One of the hardest things about having kids is getting smacked in the face daily by your own flaws and shortcomings. I am full of flaws (my family would be happy to provide a list for your perusal, I'm sure), but the one that I hate the most as a mom is my impatience. I've never been a patient person. I drive fast, I talk fast, I eat fast. I'm a terrible listener and, despite years of trying to self-correct the habit, I will frequently interrupt people I consider to be "slow talkers" to try and help them get to their point faster. Ew, right?
Because God thinks he's hilarious, I fell in love with and married a man who moves at a slow and methodical pace. FOR EVERYTHING. Jon eats slowly, walks slowly, talks slowly. Incidentally, he is also a fantastic listener. Honestly, between my messiness and my impatience, you should wonder what he sees in me.
It's too soon to tell with the little one, but my son has inherited Jon's "thoroughness," as Jon calls it. (I call it slowness.) Nathan cannot be rushed for anything. So you can imagine what my days with the kids look like. The words "come on, Nathan" and "hurry up, Nathan" must be said at least 50 times. After telling him for five minutes to put on his shoes, only to watch him slowly attempt it for the next two minutes, I find myself grabbing his shoes and putting them on his feet myself, grumbling about him taking so long. He spends another three minutes selecting a toy to take in the car. By now, there's steam coming out my ears. "Just get in the car, Nathan!" I snap.

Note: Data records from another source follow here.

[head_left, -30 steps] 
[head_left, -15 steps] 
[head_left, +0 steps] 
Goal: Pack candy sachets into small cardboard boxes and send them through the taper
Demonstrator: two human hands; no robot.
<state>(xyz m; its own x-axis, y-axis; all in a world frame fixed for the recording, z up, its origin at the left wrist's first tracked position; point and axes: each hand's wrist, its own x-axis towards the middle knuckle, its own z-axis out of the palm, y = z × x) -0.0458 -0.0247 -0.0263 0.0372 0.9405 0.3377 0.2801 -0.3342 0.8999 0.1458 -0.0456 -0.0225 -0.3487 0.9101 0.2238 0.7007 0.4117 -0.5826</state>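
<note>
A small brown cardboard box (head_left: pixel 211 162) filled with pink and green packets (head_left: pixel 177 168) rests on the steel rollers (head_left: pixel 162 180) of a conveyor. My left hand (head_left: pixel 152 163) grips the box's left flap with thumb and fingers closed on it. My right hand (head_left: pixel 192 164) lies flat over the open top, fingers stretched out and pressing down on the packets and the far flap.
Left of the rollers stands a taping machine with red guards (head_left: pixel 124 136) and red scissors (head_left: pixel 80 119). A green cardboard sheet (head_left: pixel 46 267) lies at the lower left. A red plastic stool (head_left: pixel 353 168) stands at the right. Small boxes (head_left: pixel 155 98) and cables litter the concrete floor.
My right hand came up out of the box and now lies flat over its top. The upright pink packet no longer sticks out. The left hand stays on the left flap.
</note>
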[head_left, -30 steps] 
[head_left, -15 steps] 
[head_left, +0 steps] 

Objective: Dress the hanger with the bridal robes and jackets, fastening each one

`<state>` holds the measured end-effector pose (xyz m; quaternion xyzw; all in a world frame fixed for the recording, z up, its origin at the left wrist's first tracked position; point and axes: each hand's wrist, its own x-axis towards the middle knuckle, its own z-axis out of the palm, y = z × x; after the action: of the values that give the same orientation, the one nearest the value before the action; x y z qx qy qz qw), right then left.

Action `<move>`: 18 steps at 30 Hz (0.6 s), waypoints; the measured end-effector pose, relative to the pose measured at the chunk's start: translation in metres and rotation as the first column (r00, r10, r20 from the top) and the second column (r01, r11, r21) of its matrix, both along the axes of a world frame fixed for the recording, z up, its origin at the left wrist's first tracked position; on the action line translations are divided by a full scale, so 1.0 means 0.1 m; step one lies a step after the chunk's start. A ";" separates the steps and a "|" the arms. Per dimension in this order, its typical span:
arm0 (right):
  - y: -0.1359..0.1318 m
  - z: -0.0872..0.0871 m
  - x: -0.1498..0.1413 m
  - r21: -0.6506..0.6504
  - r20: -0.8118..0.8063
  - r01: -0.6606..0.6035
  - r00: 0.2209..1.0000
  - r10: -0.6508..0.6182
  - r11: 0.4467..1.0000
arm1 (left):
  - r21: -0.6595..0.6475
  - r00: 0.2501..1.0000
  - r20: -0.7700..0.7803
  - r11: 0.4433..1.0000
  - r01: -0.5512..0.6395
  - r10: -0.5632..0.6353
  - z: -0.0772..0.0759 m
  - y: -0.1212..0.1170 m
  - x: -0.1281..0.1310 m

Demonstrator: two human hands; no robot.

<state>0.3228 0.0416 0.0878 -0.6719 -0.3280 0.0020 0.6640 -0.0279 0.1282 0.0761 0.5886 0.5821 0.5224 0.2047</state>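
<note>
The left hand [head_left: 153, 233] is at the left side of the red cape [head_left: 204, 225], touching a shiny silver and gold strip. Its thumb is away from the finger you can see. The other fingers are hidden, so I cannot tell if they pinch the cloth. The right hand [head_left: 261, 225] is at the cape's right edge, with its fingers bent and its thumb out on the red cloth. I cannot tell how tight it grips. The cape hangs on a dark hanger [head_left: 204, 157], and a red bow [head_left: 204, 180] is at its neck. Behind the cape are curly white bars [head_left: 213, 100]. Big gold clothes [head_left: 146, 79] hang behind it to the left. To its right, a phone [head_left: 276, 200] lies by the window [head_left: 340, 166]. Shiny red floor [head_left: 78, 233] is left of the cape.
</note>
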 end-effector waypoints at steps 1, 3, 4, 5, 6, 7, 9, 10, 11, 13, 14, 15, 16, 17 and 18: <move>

And then those big, beautiful brown eyes, with the impossibly long eyelashes (also inherited from his dad), meet mine. And they look so sad. And he ducks his head and says "sorry, Mom."
And then it comes. Guilt, strong and powerful, washing over me. There's no reason for my rushing him. We're just going to the library, and there's no specific time we need to be there. The only reason for my shortness is my impatience. We all learn to swallow the doses of mom guilt early and often, but none taste quite as bitter as when my shortcomings hurt my son for no good reason. He may take forever to accomplish the smallest tasks, but he is also gentle, empathetic, kind and generous. He's who I want to be, when I'm finally done growing up.
Maybe it's because I get so much practice, but I do have at least one redeeming quality - I'm quick with an apology. Swiftly, I kneel down in front of him, lift his chin and look deeply into his solemn little face.
"I'm sorry, buddy. I shouldn't have been impatient. Go ahead and pick your toy." And because a three year old's capacity for forgiveness is unrivaled, I get a beaming smile and all is forgotten ... On his part, anyway.
As for me, I'm reminded again to stop rushing, slow down and be patient with my sweet little snail. These years are flying by fast enough.